--- What to do ---
Everything from the line containing "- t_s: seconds" through the line containing "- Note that" in the listing below should be copied exactly, and nothing more.
Segment Start: Recorded data
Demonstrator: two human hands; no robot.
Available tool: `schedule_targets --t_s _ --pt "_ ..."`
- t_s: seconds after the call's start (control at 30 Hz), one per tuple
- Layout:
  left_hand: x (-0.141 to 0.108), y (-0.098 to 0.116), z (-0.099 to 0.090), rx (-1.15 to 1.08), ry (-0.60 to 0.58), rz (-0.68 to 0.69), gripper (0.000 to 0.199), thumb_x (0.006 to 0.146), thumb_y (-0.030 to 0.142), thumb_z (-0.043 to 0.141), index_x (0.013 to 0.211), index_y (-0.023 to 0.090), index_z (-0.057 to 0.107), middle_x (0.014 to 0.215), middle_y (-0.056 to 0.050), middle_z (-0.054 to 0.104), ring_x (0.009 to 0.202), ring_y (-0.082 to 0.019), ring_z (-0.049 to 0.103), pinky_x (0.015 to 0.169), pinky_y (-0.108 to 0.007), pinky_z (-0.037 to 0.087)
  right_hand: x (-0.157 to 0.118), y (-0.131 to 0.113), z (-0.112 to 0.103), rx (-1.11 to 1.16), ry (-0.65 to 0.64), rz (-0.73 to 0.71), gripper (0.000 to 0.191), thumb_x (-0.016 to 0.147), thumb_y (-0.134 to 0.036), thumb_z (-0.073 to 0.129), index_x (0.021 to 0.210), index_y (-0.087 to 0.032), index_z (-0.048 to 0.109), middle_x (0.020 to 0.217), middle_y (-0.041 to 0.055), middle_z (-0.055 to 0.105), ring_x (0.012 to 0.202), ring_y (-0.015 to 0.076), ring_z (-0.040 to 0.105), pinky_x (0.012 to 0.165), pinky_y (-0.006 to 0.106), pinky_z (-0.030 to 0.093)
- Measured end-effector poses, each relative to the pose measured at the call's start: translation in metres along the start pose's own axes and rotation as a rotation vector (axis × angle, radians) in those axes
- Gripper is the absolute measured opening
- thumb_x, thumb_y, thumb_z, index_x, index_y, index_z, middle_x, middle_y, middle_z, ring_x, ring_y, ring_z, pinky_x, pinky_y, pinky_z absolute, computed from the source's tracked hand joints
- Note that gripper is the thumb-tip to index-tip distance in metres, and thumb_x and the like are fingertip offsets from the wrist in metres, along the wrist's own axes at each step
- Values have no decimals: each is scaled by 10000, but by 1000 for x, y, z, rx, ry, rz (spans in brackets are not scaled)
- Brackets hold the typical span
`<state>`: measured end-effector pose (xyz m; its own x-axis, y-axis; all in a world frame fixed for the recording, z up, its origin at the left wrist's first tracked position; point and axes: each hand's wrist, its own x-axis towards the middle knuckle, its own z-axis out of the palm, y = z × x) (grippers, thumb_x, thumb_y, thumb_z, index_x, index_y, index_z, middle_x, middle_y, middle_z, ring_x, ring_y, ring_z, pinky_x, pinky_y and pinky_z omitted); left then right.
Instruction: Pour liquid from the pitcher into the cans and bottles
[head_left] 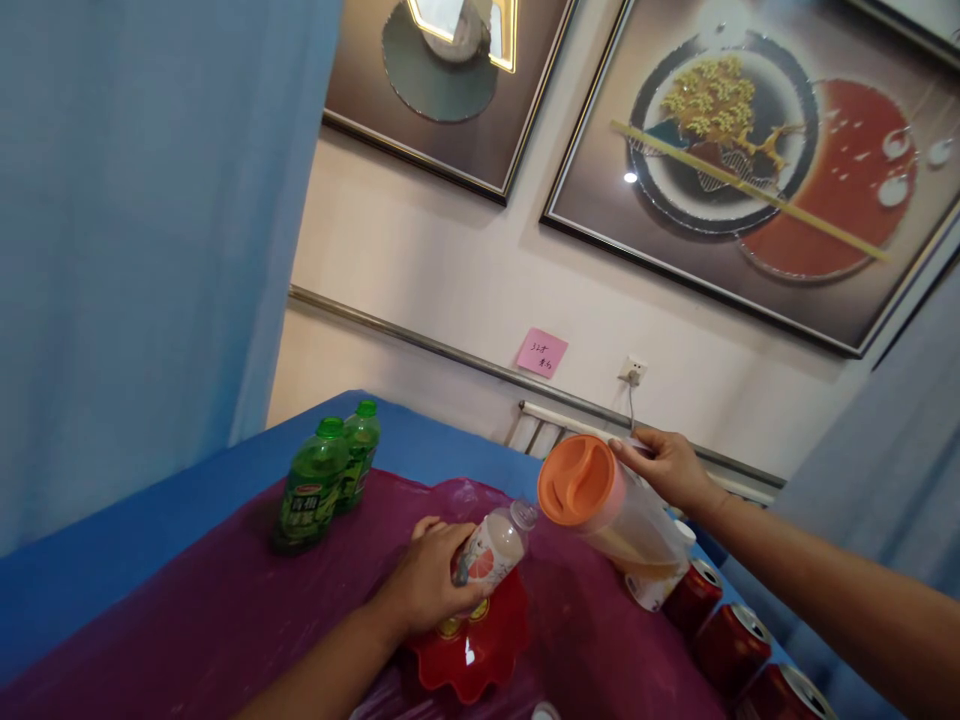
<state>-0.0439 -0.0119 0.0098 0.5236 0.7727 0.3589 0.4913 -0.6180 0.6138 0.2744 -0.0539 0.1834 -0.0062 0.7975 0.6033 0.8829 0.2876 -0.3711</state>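
Note:
My left hand (431, 580) is wrapped round a small clear bottle (491, 548) with an orange-slice picture on its label. Its neck is uncapped, and the bottle leans to the right above a red scalloped plate (480, 650). In my right hand (671, 470) is the handle of a clear plastic pitcher (637, 530) with an orange lid (577, 480). The pitcher tilts left, its lid close to the bottle's mouth. Some yellowish liquid lies low inside it. No stream between the two can be made out.
Two green bottles (311, 485) stand at the left on the purple sheet (225, 590). Several red cans (731, 645) line the right side, beside a partly hidden bottle (649, 590). A white cap (545, 711) lies at the bottom edge. Blue curtains (150, 230) hang on both sides.

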Motion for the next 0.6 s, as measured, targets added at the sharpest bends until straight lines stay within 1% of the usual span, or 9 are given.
schedule_targets --t_s 0.33,0.6 --pt "-1 1 0 3 -10 -3 425 677 370 770 1067 233 671 1166 -39 740 1103 -306 631 1139 -497 227 1 -6 -4 -28 -6 -12 545 818 -641 582 545 -240 331 540 -65 255 499 94 264 462 246 202" --pt "-1 3 0 -11 -16 -7 406 675 358 769 1049 237 670 1127 -37 751 1071 -297 641 1138 -490 225 3 -6 -7 -51 -13 -34 564 815 -665 577 542 -240 327 529 -67 259 494 92 263 452 242 201"
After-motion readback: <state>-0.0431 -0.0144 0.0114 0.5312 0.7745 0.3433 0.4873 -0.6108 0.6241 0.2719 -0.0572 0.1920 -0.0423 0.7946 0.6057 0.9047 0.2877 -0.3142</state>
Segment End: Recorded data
--- Your response ---
- t_s: seconds after the call's start (control at 30 Hz), one per tuple
- Layout:
  left_hand: x (-0.141 to 0.108), y (-0.098 to 0.116), z (-0.099 to 0.090), rx (-1.15 to 1.08), ry (-0.60 to 0.58), rz (-0.68 to 0.69), gripper (0.000 to 0.199), thumb_x (0.006 to 0.146), thumb_y (-0.030 to 0.142), thumb_z (-0.043 to 0.141), index_x (0.013 to 0.211), index_y (-0.023 to 0.090), index_z (-0.057 to 0.107), middle_x (0.014 to 0.215), middle_y (-0.056 to 0.050), middle_z (-0.054 to 0.104), ring_x (0.009 to 0.202), ring_y (-0.082 to 0.019), ring_z (-0.049 to 0.103), pinky_x (0.015 to 0.169), pinky_y (-0.108 to 0.007), pinky_z (-0.037 to 0.087)
  right_hand: x (-0.157 to 0.118), y (-0.131 to 0.113), z (-0.112 to 0.103), rx (-1.11 to 1.16), ry (-0.65 to 0.64), rz (-0.73 to 0.71), gripper (0.000 to 0.191), thumb_x (-0.016 to 0.147), thumb_y (-0.134 to 0.036), thumb_z (-0.073 to 0.129), index_x (0.021 to 0.210), index_y (-0.087 to 0.032), index_z (-0.048 to 0.109), middle_x (0.020 to 0.217), middle_y (-0.041 to 0.055), middle_z (-0.055 to 0.105), ring_x (0.012 to 0.202), ring_y (-0.015 to 0.076), ring_z (-0.040 to 0.105), pinky_x (0.012 to 0.165), pinky_y (-0.006 to 0.106), pinky_z (-0.030 to 0.093)
- Measured end-effector poses, each relative to the pose measured at the call's start: translation in metres along the start pose's own axes and rotation as a rotation vector (axis × angle, radians) in those axes
- Gripper is the absolute measured opening
- thumb_x, thumb_y, thumb_z, index_x, index_y, index_z, middle_x, middle_y, middle_z, ring_x, ring_y, ring_z, pinky_x, pinky_y, pinky_z absolute, computed from the source's tracked hand joints
- Note that gripper is the thumb-tip to index-tip distance in metres, and thumb_x and the like are fingertip offsets from the wrist in metres, along the wrist's own axes at each step

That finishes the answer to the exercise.